### WHAT YOU HAVE TO DO
When the line containing "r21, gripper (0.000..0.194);" is found in the data below, copy it and each line after it through the line containing "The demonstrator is", exactly and with no others.

### DATASET EXCERPT
Start of Block

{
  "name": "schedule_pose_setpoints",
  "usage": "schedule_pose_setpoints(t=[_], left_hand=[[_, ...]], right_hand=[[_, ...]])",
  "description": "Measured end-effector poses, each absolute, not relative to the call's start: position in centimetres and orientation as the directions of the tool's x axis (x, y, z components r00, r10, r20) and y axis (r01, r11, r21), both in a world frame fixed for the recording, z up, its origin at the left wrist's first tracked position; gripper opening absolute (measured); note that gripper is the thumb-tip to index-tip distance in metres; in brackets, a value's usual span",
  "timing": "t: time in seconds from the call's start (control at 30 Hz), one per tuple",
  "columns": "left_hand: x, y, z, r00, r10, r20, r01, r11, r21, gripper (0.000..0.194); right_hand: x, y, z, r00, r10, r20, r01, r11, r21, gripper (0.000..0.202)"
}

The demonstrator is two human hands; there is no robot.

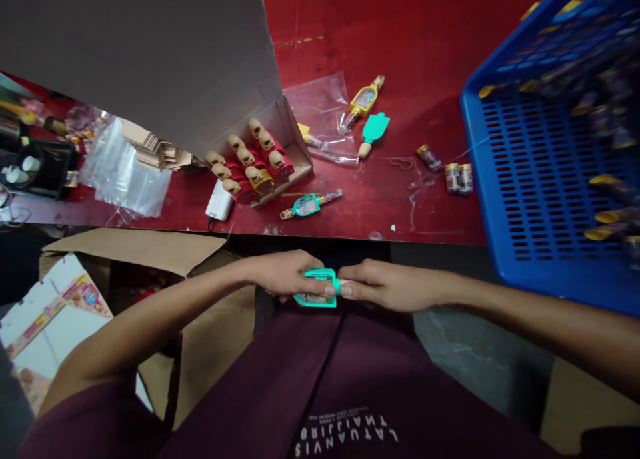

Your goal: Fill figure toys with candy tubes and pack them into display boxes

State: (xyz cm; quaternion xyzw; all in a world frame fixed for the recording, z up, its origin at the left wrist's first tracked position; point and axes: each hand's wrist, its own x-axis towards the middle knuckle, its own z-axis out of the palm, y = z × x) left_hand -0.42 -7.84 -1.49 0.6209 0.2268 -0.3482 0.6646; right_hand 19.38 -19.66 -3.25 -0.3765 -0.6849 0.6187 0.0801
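The teal toy (326,273) is suspended just short of the near edge of the red table (405,212). Its long axis runs crosswise, between both hands, neither noticeably nearer. The left hand (283,272) is clamped on its broad part; the right hand (385,285) pinches its narrow right end. Beyond that edge lies a second teal toy (306,206), with a white device (220,202) to its left. Farther back stands an open carton (299,149) of tan-headed toys (245,157). At right, a blue basket (550,287) overhangs the near edge.
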Motion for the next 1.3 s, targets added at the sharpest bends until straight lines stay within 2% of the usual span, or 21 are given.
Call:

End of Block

### PROBLEM SOLUTION
  "columns": "left_hand: x, y, z, r00, r10, r20, r01, r11, r21, gripper (0.000..0.194); right_hand: x, y, z, r00, r10, r20, r01, r11, r21, gripper (0.000..0.202)"
}

The demonstrator is two human hands; there is no robot.

Nothing else is needed for the answer.